EXERCISE REQUIREMENTS:
Which lines of the data below include the string "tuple"? Return each of them.

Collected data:
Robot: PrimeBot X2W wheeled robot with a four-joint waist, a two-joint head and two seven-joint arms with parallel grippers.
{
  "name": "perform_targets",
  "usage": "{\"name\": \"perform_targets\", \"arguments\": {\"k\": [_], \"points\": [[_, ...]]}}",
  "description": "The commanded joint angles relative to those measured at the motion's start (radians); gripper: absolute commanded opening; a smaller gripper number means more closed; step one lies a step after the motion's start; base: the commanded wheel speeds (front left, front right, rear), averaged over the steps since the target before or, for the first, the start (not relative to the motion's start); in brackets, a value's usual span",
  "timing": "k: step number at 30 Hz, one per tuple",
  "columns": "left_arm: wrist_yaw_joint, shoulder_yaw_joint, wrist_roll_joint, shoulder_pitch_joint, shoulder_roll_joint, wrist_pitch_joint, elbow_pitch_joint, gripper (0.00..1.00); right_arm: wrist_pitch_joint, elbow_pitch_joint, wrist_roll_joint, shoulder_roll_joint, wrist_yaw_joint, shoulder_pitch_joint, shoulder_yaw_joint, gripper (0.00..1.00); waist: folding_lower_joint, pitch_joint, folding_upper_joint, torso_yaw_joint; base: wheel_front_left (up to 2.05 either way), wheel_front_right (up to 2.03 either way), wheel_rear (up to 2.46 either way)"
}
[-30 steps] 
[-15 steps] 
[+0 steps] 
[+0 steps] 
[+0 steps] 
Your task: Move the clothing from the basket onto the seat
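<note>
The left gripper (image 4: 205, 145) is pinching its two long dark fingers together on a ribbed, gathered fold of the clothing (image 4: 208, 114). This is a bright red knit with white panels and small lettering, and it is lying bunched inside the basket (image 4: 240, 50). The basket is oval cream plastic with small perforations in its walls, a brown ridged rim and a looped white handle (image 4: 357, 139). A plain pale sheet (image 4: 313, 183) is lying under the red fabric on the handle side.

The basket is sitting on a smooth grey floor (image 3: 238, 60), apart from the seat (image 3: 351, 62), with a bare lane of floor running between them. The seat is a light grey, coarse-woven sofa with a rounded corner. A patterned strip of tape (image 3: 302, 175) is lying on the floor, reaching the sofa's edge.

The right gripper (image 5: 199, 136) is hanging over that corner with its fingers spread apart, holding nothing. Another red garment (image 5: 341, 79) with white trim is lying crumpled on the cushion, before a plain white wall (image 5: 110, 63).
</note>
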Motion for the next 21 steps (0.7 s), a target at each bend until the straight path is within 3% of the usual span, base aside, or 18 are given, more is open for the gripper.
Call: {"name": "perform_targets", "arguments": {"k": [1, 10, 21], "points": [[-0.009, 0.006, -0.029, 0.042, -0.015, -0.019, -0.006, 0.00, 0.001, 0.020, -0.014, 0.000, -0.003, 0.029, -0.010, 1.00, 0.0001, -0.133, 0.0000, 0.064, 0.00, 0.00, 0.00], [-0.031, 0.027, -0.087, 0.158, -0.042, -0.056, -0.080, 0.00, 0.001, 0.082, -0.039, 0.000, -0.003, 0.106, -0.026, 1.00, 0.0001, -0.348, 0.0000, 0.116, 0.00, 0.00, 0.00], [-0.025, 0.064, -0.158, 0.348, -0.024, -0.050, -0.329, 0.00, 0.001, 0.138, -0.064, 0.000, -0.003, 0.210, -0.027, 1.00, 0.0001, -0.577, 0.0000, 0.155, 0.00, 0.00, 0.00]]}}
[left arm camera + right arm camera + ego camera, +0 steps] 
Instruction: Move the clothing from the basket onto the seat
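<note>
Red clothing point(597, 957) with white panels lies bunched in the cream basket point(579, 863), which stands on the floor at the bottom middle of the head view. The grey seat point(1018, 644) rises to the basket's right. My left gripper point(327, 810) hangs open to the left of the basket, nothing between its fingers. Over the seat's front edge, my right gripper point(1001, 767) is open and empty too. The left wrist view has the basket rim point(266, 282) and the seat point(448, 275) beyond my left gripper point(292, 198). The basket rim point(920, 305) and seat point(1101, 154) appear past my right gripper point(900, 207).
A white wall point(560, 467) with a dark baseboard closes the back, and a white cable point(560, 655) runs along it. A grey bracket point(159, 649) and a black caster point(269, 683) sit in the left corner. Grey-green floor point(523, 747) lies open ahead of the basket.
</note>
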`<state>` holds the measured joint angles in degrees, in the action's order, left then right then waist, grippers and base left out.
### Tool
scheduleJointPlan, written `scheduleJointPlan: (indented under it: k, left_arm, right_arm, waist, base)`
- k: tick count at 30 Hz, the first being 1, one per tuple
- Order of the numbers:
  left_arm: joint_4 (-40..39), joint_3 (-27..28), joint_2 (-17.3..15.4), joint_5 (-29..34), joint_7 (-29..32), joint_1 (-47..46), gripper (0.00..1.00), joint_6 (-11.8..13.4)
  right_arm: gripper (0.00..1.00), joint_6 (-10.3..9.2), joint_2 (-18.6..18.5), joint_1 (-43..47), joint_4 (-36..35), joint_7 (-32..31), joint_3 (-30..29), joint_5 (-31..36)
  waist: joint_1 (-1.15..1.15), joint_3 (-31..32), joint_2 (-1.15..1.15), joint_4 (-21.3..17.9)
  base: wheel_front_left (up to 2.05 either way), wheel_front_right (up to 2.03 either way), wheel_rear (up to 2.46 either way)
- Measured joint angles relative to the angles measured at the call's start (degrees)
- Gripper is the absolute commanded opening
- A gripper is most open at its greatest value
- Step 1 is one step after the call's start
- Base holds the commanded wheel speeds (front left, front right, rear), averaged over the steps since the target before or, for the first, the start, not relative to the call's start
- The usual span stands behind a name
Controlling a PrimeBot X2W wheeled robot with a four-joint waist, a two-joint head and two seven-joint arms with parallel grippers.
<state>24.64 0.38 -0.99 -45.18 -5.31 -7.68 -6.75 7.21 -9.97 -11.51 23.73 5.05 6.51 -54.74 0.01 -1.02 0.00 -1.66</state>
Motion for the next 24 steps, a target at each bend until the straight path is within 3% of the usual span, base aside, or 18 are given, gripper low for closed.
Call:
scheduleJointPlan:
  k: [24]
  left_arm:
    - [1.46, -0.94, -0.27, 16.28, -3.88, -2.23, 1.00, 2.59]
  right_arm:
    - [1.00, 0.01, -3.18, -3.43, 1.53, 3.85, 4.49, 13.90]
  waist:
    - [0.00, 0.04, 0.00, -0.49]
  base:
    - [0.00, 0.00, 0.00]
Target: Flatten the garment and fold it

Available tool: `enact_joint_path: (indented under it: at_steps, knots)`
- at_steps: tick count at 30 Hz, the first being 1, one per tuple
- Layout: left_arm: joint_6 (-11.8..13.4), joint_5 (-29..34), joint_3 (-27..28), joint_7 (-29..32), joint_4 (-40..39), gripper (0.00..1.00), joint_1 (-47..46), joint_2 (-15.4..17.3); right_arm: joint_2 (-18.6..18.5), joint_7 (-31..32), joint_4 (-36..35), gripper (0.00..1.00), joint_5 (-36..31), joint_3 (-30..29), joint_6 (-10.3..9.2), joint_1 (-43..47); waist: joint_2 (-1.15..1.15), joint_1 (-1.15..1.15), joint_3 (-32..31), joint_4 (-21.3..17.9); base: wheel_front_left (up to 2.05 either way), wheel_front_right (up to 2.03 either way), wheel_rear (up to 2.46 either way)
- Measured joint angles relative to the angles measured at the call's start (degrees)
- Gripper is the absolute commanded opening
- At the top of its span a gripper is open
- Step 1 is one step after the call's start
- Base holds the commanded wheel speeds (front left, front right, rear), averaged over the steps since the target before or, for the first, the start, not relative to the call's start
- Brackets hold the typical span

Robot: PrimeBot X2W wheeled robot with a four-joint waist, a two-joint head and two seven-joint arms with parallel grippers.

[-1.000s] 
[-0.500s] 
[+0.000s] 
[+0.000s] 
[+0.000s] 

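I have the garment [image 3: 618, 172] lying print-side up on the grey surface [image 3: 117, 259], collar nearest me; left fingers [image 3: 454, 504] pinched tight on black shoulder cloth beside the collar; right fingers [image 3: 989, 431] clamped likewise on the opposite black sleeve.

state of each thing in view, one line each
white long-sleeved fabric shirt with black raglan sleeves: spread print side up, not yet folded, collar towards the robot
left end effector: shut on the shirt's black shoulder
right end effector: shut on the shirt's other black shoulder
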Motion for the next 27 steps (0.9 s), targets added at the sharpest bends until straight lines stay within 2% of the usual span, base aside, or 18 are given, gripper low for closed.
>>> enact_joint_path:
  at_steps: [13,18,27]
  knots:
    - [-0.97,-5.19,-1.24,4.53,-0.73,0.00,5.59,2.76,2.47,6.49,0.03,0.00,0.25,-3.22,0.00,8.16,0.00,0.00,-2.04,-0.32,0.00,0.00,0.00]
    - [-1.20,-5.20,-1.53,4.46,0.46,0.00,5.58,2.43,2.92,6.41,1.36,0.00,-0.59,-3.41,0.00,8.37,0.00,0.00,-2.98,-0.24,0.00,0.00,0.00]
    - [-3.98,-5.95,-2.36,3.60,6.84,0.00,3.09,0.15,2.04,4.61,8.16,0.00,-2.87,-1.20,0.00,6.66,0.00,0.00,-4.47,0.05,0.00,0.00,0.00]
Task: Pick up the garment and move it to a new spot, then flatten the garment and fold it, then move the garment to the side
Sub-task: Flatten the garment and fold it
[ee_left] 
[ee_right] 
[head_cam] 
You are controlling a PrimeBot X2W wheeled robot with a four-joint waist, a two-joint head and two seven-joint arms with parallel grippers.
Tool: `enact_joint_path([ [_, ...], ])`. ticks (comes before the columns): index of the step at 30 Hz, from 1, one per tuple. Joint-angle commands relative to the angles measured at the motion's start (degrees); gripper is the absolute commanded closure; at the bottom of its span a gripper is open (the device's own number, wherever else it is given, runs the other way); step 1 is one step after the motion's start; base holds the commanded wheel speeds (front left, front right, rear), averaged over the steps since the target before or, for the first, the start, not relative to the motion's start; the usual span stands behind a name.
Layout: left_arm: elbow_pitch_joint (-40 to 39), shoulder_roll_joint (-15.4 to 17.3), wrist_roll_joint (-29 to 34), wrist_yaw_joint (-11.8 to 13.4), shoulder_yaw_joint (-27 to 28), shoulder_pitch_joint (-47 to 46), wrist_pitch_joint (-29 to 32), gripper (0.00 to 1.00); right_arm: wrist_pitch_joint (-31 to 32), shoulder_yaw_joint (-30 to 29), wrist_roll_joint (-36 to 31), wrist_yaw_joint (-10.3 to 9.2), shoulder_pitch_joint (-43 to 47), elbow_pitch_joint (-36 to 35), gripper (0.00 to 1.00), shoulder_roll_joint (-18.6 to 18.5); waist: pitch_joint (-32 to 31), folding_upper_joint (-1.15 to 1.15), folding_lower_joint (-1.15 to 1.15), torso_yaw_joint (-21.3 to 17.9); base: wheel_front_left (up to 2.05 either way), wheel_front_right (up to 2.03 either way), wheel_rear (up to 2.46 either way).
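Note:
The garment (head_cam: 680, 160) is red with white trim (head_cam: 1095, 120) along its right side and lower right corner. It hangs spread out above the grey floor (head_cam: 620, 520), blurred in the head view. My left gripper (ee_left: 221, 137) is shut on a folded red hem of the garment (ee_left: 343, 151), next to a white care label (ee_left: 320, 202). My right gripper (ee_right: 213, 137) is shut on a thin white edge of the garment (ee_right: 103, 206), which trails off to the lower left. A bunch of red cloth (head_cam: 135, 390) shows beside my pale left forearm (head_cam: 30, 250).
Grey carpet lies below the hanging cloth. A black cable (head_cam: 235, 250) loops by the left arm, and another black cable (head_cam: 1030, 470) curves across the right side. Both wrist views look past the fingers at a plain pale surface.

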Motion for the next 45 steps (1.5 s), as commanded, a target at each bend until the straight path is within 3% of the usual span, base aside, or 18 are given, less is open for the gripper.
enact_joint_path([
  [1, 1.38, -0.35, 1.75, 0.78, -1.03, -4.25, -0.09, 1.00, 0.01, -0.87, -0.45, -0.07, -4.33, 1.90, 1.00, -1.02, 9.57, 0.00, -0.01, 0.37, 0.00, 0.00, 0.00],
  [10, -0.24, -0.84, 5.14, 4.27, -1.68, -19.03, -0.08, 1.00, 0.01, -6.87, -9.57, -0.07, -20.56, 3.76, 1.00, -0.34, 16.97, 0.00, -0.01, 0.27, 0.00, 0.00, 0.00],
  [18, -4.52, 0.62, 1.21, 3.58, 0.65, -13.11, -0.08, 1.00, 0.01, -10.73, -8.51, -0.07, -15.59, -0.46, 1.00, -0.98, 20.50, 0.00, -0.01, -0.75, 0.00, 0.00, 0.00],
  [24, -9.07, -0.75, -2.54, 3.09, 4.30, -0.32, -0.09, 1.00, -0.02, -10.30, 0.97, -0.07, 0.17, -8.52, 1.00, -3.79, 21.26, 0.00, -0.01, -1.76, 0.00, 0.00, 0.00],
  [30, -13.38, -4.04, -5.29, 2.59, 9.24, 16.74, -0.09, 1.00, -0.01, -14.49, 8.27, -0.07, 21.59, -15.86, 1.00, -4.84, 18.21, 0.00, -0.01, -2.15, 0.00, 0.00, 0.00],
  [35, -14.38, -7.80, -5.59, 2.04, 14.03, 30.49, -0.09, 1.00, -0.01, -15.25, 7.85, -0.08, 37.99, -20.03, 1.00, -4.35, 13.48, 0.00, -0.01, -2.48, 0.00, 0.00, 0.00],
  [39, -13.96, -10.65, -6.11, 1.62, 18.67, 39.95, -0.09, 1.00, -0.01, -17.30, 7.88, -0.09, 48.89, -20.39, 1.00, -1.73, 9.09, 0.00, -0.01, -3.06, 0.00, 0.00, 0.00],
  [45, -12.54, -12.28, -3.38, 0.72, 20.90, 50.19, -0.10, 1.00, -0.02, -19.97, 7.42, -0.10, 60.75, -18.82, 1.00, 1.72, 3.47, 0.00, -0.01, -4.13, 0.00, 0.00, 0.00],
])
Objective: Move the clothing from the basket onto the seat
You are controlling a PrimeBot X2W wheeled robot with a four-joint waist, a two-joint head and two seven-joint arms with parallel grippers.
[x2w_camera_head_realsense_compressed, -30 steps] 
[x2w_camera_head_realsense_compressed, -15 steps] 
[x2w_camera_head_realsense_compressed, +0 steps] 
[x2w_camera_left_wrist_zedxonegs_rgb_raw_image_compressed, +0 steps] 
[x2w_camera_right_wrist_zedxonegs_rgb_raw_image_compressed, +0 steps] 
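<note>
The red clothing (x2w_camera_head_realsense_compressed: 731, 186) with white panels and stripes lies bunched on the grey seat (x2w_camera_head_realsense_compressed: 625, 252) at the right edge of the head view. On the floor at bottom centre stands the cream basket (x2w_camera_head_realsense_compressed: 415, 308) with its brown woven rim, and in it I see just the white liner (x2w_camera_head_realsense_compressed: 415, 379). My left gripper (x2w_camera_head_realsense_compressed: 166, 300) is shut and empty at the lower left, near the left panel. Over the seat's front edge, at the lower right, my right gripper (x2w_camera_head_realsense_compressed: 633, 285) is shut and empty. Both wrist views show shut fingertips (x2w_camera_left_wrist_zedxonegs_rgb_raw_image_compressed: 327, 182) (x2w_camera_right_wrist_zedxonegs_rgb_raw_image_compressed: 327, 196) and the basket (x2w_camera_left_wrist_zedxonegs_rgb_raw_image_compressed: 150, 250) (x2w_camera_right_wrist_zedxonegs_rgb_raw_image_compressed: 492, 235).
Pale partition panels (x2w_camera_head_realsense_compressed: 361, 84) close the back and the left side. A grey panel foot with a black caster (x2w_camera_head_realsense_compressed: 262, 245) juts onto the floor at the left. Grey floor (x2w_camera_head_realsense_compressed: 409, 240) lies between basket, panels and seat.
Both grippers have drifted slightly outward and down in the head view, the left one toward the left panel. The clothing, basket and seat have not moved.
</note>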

RESPONSE TO THE TASK:
  "timing": "k: step number at 30 Hz, one per tuple",
- k: tick count at 30 Hz, the first being 1, one per tuple
- at_steps: tick count at 30 Hz, the first being 1, one per tuple
Tool: `enact_joint_path([ [_, ...], ])`. ticks (comes before the columns): index of the step at 30 Hz, from 1, one per tuple. Joint-angle commands relative to the angles measured at the motion's start (degrees); gripper is the absolute commanded closure; at the bottom of its span a gripper is open (the device's own number, wherever else it is given, runs the other way); step 1 is one step after the motion's start; base holds the commanded wheel speeds (front left, front right, rear), averaged over the steps since the target before or, for the first, the start, not relative to the motion's start; the usual span stands behind a name.

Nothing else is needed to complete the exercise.